What is required:
In the entries below, find the line with "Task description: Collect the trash" and the line with "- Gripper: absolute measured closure"; give again those lines and every line between them, exactly.

Excerpts from a dataset

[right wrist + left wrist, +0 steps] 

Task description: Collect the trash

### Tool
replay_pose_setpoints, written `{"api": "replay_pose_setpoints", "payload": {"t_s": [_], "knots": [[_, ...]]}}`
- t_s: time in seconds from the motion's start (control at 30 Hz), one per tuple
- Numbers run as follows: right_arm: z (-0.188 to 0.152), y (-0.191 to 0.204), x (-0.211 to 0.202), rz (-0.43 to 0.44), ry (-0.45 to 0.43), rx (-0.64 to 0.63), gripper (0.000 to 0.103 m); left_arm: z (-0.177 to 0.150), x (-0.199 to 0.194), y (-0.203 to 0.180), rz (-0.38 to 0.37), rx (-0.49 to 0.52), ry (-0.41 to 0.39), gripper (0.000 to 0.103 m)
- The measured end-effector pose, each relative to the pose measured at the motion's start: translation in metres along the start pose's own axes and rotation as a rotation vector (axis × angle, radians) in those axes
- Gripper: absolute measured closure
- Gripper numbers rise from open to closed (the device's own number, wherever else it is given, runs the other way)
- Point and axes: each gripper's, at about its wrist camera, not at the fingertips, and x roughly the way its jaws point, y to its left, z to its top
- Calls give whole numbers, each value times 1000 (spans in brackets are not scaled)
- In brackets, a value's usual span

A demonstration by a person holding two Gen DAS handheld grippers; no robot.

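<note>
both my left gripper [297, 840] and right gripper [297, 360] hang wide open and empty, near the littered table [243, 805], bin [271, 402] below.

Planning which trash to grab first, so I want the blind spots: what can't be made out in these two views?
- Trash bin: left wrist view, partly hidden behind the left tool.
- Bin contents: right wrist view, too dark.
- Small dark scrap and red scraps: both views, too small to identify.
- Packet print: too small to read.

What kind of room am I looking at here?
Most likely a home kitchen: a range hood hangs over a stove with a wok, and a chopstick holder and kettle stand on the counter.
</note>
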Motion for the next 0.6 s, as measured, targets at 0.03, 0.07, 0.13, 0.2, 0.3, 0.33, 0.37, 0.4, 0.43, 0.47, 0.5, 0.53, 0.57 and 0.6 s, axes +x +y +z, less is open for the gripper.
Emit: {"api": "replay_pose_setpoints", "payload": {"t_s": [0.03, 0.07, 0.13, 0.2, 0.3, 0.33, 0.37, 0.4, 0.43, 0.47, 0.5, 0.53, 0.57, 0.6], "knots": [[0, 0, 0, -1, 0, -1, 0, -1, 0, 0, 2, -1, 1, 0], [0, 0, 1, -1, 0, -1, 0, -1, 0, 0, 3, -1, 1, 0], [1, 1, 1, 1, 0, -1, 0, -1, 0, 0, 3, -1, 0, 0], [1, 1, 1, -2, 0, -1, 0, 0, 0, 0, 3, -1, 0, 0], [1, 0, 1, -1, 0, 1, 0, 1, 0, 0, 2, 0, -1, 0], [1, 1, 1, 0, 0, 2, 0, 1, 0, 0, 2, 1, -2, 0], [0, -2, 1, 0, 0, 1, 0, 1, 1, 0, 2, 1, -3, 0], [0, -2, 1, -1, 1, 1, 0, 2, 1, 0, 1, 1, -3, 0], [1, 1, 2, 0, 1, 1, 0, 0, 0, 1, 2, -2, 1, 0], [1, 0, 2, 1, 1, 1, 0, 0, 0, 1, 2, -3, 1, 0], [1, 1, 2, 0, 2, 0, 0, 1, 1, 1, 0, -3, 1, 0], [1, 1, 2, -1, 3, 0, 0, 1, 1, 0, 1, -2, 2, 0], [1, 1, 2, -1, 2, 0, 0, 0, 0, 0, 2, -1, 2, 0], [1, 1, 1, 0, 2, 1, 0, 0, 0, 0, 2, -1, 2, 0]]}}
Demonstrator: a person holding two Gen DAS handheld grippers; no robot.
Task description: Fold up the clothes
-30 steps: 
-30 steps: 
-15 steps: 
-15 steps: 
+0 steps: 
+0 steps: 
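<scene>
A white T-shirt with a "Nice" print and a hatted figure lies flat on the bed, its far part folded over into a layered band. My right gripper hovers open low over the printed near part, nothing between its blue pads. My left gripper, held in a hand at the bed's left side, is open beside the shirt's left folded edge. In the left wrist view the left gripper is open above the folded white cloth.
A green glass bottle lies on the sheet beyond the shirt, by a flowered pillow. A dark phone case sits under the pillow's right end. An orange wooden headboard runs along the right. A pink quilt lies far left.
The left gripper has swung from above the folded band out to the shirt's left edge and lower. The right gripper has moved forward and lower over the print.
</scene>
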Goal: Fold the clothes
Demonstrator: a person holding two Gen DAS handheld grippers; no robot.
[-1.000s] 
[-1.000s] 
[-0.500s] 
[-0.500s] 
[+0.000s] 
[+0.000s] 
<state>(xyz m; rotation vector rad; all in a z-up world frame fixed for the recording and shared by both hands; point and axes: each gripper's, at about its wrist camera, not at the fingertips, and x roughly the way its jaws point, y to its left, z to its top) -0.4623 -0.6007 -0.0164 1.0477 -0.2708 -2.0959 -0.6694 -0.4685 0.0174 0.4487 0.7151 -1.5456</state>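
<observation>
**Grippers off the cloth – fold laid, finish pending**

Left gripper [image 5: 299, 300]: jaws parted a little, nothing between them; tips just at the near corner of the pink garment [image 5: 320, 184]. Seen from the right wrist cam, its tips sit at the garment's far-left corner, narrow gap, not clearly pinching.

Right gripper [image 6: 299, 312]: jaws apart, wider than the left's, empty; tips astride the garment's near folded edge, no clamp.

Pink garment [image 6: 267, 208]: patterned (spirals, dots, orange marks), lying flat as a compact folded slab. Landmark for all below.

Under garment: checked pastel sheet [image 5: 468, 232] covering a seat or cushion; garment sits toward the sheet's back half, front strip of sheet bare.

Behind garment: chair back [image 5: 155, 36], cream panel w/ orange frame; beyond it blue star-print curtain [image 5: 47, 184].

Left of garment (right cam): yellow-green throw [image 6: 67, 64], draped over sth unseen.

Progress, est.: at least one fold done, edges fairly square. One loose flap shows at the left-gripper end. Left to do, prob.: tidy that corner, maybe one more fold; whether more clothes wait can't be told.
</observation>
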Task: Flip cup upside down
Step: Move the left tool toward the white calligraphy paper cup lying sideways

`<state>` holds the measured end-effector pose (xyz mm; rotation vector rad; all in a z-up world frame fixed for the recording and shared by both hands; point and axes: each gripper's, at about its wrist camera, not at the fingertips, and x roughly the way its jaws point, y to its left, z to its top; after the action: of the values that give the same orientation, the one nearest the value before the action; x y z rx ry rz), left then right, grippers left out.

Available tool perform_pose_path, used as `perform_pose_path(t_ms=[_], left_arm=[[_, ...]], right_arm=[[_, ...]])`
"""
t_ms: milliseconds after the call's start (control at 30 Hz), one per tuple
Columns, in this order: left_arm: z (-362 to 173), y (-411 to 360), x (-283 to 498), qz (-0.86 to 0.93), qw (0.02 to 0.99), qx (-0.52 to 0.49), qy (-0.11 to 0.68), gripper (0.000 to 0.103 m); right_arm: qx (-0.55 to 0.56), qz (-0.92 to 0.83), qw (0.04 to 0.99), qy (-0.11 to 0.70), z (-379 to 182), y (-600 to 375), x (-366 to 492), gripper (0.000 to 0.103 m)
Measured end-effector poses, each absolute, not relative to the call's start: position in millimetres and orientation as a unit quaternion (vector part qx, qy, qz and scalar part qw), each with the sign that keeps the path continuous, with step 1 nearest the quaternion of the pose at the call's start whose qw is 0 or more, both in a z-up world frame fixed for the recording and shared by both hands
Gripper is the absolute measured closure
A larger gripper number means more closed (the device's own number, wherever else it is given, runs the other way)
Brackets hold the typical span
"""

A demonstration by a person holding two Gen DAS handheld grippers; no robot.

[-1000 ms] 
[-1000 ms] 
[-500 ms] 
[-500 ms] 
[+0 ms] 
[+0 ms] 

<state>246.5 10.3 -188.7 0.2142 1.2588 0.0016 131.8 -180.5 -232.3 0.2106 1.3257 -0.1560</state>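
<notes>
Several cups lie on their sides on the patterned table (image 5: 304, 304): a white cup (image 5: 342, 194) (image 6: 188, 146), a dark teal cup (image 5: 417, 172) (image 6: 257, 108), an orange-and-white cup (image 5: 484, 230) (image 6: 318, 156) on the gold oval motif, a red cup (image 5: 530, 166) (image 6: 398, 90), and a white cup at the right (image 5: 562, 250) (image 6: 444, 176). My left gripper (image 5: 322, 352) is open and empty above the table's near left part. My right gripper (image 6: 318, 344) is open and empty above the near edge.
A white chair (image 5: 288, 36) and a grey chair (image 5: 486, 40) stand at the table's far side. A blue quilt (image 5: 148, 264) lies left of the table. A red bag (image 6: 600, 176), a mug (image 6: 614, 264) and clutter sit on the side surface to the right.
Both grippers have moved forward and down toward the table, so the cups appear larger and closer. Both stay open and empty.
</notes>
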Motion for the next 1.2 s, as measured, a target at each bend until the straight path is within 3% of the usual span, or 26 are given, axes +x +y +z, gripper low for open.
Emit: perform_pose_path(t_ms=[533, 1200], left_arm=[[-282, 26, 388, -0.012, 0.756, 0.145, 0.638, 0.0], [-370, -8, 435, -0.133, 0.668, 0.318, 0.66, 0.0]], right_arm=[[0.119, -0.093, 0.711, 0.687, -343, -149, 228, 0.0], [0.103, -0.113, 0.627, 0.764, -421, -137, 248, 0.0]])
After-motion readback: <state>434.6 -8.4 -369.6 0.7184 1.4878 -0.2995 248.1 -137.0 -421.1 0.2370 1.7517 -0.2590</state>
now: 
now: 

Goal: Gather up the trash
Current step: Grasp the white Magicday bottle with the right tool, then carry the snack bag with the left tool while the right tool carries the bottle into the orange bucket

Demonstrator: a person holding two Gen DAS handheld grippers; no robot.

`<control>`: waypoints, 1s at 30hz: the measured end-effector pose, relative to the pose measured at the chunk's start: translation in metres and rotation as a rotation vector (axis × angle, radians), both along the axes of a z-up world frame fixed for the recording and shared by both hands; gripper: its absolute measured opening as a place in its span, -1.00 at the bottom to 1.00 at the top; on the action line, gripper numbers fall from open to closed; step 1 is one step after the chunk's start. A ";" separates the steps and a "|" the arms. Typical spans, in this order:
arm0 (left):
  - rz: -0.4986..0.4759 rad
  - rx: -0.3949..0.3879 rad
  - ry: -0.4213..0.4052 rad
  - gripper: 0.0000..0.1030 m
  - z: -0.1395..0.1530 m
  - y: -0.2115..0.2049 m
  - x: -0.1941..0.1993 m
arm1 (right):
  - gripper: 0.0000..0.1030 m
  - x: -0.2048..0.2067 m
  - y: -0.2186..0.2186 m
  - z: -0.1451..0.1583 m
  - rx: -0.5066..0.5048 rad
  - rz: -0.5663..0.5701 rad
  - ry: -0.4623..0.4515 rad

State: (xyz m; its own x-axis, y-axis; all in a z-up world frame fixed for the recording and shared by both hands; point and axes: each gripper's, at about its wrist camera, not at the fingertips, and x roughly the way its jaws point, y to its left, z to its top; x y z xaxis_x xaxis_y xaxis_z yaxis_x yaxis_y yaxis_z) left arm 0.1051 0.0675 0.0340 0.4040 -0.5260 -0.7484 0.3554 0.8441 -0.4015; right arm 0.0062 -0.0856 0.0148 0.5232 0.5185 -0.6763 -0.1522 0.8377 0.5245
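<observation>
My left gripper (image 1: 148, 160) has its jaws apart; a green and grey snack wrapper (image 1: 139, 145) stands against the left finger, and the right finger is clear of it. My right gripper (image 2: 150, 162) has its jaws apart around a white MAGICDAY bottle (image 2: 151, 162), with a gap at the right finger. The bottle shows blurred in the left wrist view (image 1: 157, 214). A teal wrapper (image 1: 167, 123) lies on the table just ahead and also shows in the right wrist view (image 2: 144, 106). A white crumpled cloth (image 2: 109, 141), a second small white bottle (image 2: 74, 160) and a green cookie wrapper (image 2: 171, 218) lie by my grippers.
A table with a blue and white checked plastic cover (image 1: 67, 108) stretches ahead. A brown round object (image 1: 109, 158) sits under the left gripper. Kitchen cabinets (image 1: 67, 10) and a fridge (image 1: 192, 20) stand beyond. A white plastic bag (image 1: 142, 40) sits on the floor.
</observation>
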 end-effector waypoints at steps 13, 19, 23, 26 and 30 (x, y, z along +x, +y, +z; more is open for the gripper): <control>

Answer below:
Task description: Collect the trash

### Tool
replay_pose_setpoints, written `{"api": "replay_pose_setpoints", "payload": {"t_s": [_], "knots": [[_, ...]]}}`
- t_s: time in seconds from the motion's start (control at 30 Hz), one per tuple
- Numbers run as follows: right_arm: z (-0.188 to 0.152), y (-0.191 to 0.204), x (-0.211 to 0.202), rz (-0.43 to 0.44), ry (-0.45 to 0.43), rx (-0.64 to 0.63), gripper (0.000 to 0.103 m); left_arm: z (-0.177 to 0.150), x (-0.199 to 0.194), y (-0.203 to 0.180), rz (-0.38 to 0.37), rx (-0.49 to 0.52), ry (-0.41 to 0.39), gripper (0.000 to 0.103 m)
- The measured end-effector pose, each relative to the pose measured at the motion's start: translation in metres along the start pose's own axes and rotation as a rotation vector (axis × angle, radians) in those axes
- Gripper: absolute measured closure

There is no more to the answer.